Le dirigeant de l'entreprise en redressement judiciaire n'est pas dessaisi (contrairement à la liquidation judiciaire). Il continue à gérer l'entreprise au quotidien, mais certains actes sont soumis à l'autorisation ou à la co-signature de l'administrateur judiciaire selon l'étendue de sa mission. Le dirigeant conserve ses fonctions sociales, peut proposer un plan de redressement, et reste l'interlocuteur des clients et fournisseurs. Sa coopération est essentielle au bon déroulement de la procédure.

Point clé : le dirigeant reste aux commandes

En redressement judiciaire, le dirigeant reste en place et gère l'entreprise, assisté par l'administrateur judiciaire. C'est un avantage majeur pour les repreneurs : l'entreprise fonctionne encore, les équipes sont en place, les clients sont servis. La due diligence peut se faire sur une entité vivante, pas sur un cadavre opérationnel.

La période d'observation

La période d'observation est la phase centrale du redressement judiciaire. C'est une parenthèse juridique pendant laquelle l'activité se poursuit, les créanciers antérieurs sont gelés, et un diagnostic complet de l'entreprise est réalisé pour déterminer la meilleure issue.

Durée et renouvellement

La période d'observation initiale est fixée par le tribunal. Sa durée maximale est de 6 mois, renouvelable une fois pour 6 mois supplémentaires (article L.631-7). À titre exceptionnel, une prolongation supplémentaire de 6 mois peut être accordée, portant la durée maximale à 18 mois. En pratique, la majorité des périodes d'observation durent 6 à 12 mois.

Timeline type : redressement judiciaire
J0 Jugement d'ouverture, désignation de l'administrateur judiciaire Jour 1
J0 — J60 Inventaire des actifs, déclarations de créances, bilan économique 2 mois
M2 — M4 Bilan social et environnemental, diagnostic opérationnel 2 mois
M4 — M6 Élaboration des scénarios (plan de redressement, cession, ou liquidation) 2 mois
M6 Fin de la période d'observation initiale, renouvellement éventuel Décision tribunal
M6 — M12 Préparation et dépôt des offres de reprise ou plan de continuation 6 mois
M12 — M18 Prolongation exceptionnelle : audience et jugement 6 mois max

Gel des poursuites

Le jugement d'ouverture du redressement judiciaire entraîne un gel des poursuites individuelles des créanciers antérieurs (article L.622-21, applicable au redressement par renvoi de l'article L.631-14). Les créanciers ne peuvent plus engager de saisies, de mises en demeure ou d'actions en justice pour le recouvrement de leurs créances nées avant le jugement d'ouverture. Ce gel est une protection essentielle qui permet à l'entreprise de respirer et de se restructurer sans pression immédiate.
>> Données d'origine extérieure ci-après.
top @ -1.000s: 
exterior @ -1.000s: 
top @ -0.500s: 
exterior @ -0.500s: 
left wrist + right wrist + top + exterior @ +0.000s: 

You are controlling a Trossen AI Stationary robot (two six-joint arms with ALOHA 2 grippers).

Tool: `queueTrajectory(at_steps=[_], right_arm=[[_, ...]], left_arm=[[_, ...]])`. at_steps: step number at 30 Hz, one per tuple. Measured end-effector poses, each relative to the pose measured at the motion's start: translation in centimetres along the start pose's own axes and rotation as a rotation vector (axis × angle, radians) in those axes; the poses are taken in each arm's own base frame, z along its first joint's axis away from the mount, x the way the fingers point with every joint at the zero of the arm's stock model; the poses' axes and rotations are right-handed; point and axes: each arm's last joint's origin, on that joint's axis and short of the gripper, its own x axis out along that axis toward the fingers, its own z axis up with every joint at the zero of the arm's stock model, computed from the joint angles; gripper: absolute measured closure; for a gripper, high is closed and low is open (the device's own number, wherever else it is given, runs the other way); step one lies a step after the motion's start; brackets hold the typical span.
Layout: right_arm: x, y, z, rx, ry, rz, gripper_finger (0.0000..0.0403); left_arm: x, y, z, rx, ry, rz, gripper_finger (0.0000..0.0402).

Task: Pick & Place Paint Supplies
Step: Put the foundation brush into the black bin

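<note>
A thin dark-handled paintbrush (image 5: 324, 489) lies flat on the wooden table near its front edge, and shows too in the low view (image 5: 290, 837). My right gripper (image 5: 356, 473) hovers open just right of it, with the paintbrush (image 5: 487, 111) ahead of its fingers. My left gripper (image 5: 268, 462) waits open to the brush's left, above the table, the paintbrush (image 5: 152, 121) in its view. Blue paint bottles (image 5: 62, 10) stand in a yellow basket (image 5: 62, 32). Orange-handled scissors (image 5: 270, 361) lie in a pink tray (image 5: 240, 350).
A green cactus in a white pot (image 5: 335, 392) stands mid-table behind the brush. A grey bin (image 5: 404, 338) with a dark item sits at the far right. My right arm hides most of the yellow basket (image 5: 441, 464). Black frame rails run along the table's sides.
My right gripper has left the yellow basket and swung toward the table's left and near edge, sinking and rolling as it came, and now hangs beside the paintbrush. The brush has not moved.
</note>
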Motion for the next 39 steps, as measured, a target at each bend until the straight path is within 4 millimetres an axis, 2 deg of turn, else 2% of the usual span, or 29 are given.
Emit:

Continuation des contrats en cours

L'article L.622-13 (applicable au redressement) prévoit que les contrats en cours sont maintenus. L'administrateur judiciaire a le pouvoir d'exiger l'exécution des contrats nécessaires à la poursuite de l'activité. Le cocontractant ne peut pas rompre un contrat au seul motif de l'ouverture de la procédure. Cette règle permet de maintenir les relations commerciales (baux, contrats de fourniture, contrats de service) pendant la période d'observation.

Bilan économique, social et environnemental

L'administrateur judiciaire doit dresser un bilan économique, social et environnemental complet de l'entreprise (article L.623-1). Ce document analyse les causes de la cessation des paiements, la viabilité de l'activité, les perspectives de redressement, l'emploi, et l'impact environnemental. Ce bilan est le document fondateur qui oriente la décision du tribunal entre plan de redressement, plan de cession, ou conversion en liquidation judiciaire.

Période d'observation : chiffres clés
6+6+6
Mois max (initiale + renouvellement + exception)
100%
Gel des poursuites créanciers antérieurs
35%
RJ aboutissant à un plan

Issues possibles du redressement judiciaire

À l'issue de la période d'observation, le tribunal dispose de trois options. Le choix repose sur le bilan économique et social dressé par l'administrateur judiciaire, les offres de reprise reçues, et la capacité de l'entreprise à générer un flux de trésorerie suffisant pour rembourser ses dettes.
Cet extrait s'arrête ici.